In the first-century church, these common folk were the backbone of
the church, not the apostles or the elders – with all due respect. They
were the ordinary neighbors, house wives, workers, merchants,
soldiers, jailers, government officials…. They all served the Lord right
where He placed them and in whatever capacity He gave them.
It’s pretty clear to me that we, God’s chosen people, are the “foolish,”
the “weak,” the “despised,” and the “things that are not.” What seems
ironic to me is that many Christians, especially the gifted ones, strive
to be the “wise,” the “strong,” the "powerful." And the notable and the
powerful leaders demand following from their fellow-sheep.
It may sound flippant, but I think one thing that ails the body of Christ
today is not the deficiency of “workers” or “ministers,” it is the
profusion of them. What the body of Christ lacks are the Lazaruses,
the Onesimuses, the Rufuses, and Rufus’ mother (by the way, Paul
calls this lady, “my mother” in Rom. 16:13), the Tertiuses, the
Dorcases, Lydias and grandma Loises…. In short, the body of Christ
needs vastly more common folk with uncommon glory.

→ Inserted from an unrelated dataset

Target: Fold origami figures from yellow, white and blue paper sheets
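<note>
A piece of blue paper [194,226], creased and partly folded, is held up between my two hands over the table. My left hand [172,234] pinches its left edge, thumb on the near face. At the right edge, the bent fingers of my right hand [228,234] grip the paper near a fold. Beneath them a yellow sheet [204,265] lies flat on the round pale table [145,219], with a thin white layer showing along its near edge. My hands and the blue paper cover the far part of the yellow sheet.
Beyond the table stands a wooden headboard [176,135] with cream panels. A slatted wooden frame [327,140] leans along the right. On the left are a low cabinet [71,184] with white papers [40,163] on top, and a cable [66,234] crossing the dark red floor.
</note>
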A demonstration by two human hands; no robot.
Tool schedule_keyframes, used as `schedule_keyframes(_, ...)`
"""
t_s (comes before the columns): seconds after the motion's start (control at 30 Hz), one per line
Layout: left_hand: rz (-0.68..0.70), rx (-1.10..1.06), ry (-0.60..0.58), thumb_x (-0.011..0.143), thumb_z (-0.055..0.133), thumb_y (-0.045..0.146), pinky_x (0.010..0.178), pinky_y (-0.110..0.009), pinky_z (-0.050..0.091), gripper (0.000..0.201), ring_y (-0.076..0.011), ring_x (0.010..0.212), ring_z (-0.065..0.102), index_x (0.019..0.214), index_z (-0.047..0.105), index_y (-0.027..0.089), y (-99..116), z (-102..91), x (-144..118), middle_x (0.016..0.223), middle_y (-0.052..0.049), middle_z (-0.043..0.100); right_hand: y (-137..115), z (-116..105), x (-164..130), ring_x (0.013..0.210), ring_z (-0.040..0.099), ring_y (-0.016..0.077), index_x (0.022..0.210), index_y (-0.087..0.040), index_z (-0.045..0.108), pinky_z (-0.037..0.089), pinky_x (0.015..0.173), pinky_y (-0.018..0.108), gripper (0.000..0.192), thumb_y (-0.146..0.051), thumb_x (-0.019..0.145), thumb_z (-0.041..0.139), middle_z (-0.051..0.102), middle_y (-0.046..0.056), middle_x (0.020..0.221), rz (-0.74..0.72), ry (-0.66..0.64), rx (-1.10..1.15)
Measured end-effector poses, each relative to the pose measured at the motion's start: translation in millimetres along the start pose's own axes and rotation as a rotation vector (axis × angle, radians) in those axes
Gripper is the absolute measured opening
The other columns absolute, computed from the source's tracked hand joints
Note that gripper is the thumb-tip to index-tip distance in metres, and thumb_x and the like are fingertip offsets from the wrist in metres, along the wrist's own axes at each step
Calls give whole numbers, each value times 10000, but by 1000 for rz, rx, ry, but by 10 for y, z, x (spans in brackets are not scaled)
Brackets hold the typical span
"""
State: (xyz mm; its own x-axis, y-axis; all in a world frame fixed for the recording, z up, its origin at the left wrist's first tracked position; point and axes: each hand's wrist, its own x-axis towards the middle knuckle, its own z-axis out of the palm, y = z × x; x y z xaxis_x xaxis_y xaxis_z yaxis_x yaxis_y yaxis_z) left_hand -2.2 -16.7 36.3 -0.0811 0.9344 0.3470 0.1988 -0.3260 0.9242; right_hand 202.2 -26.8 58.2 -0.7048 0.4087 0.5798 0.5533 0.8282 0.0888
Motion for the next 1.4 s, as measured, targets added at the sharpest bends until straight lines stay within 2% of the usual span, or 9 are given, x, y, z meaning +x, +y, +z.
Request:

I hear the Lord calling with a loud voice, "Lazarus, come forth!"
My prayer is that the Lord would reduce us to become common folk,
and that the leaders of today's churches start recognizing what
common yet amazing folk they have. Unless they start appreciating
their Lazaruses, Onesimuses, Rufuses, grandma Loises and Docases,
and stop pushing them to be what they were never chosen to be, their
churches will always have problems. I might add also that pushing the
common folk into following a prescribed “organic church” pattern isn’t
going to solve the real problem of the church either. Common folk
instinctively know how to practice simple church life; it’s the
“uncommon” folk who want to herd others into conformity.
I thank God for giving me a common clay vessel with uncommon glory
for a wife. She is the best wife a man can ask for. I certainly don’t
deserve her. But I thank the Lord for her.
A word of update: she has finally come out of the debilitating effects of
the spinal injection today. Tomorrow she goes in for a doctor
appointment. Radiation treatment on her neck is on tap for Friday and
the following Mon., Wed. Thank you all for your fervent prayers in our
behalf. You have no idea how much your prayers mean to us!